Updated by J. Eric Ivancich about 5 years ago

It appears it's set to -3 rather than -1. 18446744073709551615 would be -1.

Actions

Copy link

Updated by J. Eric Ivancich almost 5 years ago

This one is going to be hard to reproduce given the count is -3. So unless you have a reproducer, I'm inclined to close this as "Can't Reproduce".

I believe resharding that bucket would recalculate bucket stats. There was a bug with the recalculation that has not yet been backported to mimic (see: https://tracker.ceph.com/issues/37473) but I don't think that would result in a non-zero object count for an empty bucket.

There's also the issue of reporting a huge positive rather than a negative. If that's the behavior in master then we should probably fix that (and backport it).

Please let me know your thoughts.

Actions

Copy link

Updated by J. Eric Ivancich almost 5 years ago

I just looked at master, and the stats are stored as unsigned 64-bit ints. I don't know if it would help to at least display that value as negative to possibly better indicate a bug. I'll discuss this with colleagues.

Actions

Copy link

Updated by J. Eric Ivancich almost 5 years ago

There was a fix that prevented these values from going negative (see: http://tracker.ceph.com/issues/20934). You're running mimic, and this should have gone in before the release of mimic. Was this cluster running an older version of ceph at any time?

Actions

Copy link

Updated by J. Eric Ivancich almost 5 years ago

(Note: on master this fix is commit 634215eea1ddd4e4f5dc0066c4a2e745cfc20475)

Actions

Copy link

Updated by Paul Emmerich almost 5 years ago

Cluster was deployed with Luminous, later upgraded to Mimic. S3 was first deployed after the upgrade to 13.2.2.

I can't reproduce this, no. I've just seen it on this one cluster

Actions

Copy link

#10

Updated by J. Eric Ivancich almost 5 years ago

Status changed from New to Can't reproduce

Actions

Copy link

#11

Updated by Paul Emmerich almost 5 years ago

I've checked other clusters for this behavior and basically every cluster got a at least one bucket that report stats like this; but I don't have a way to reproduce this on a fresh cluster. Seems like something that just happens...

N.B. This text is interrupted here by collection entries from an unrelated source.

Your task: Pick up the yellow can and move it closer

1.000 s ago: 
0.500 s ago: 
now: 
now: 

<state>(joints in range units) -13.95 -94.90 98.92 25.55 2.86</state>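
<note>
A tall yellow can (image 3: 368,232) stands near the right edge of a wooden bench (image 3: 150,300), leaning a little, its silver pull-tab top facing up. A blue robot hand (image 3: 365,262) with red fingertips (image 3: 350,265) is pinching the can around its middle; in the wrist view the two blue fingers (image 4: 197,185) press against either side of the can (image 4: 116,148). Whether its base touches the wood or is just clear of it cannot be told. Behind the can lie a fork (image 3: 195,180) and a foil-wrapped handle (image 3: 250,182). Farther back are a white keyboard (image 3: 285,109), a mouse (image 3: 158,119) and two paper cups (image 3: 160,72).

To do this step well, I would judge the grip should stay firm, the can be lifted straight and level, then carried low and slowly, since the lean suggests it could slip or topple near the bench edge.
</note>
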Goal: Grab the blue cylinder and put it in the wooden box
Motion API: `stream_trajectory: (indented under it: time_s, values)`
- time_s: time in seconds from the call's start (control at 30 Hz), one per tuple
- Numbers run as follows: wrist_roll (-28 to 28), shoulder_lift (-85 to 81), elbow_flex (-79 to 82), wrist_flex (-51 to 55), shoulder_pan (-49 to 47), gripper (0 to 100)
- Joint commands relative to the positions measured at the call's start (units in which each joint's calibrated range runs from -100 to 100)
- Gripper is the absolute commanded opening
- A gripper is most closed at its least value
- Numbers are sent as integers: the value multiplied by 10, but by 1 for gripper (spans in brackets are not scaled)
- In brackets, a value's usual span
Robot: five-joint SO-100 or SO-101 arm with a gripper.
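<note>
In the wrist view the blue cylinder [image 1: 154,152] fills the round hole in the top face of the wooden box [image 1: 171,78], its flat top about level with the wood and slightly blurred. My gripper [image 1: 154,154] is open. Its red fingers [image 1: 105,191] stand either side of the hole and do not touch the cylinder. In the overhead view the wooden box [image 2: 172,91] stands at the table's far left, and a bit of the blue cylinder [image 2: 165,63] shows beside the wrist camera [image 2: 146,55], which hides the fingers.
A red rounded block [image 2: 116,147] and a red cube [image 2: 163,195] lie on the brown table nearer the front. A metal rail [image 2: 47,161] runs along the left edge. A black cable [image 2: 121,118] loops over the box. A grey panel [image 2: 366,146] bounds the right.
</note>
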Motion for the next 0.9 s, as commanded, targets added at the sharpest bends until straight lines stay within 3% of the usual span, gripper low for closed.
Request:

Values seem to vary between -10 and -2

Actions

Copy link

#12

Updated by Yue Zhu about 4 years ago

We have seen exactly the same issue on ceph version 12.2.12, where num_objects in rgw.none show extremely large values on some buckets, like below

"usage": {
        "rgw.none": {
            "size": 0,
            "size_actual": 0,
            "size_utilized": 0,
            "size_kb": 0,
            "size_kb_actual": 0,
            "size_kb_utilized": 0,
            "num_objects": 18446744073709551607
        },
        "rgw.main": {
            "size": 1687971465874,
            "size_actual": 1696692400128,
            "size_utilized": 1687971465874,
            "size_kb": 1648409635,
            "size_kb_actual": 1656926172,
            "size_kb_utilized": 1648409635,
            "num_objects": 4290147
        },
        "rgw.multimeta": {
            "size": 0,
            "size_actual": 0,
            "size_utilized": 0,
            "size_kb": 0,
            "size_kb_actual": 0,
            "size_kb_utilized": 0,
            "num_objects": 75
        }
    },
    "bucket_quota": {
        "enabled": false,
        "check_on_raw": false,
        "max_size": -1,
        "max_size_kb": 0,
        "max_objects": -1
    }

Actions

Copy link

#13

Updated by dovefi Z over 3 years ago

Yue Zhu wrote:

We have seen exactly the same issue on ceph version 12.2.12, where num_objects in rgw.none show extremely large values on some buckets, like below

[...]

hi, Yue Zhu, have you fixd this?

Actions

Copy link

#14

Updated by Janne Johansson about 3 years ago

Paul Emmerich wrote:

I've found a cluster reporting these stats for a bucket:
[...]

This confused one of our scripts a little bit. However, I've got no idea how the bucket ended up with these stats.

I guess the fix is to replace a -1 literal with a 0 somewhere, but I couldn't find any obvious place in the code where this is happening.

Now I see this on a Mimic cluster. It was never been anything else.
Installed as 13.2.8 (I think), all nodes now running 13.2.10.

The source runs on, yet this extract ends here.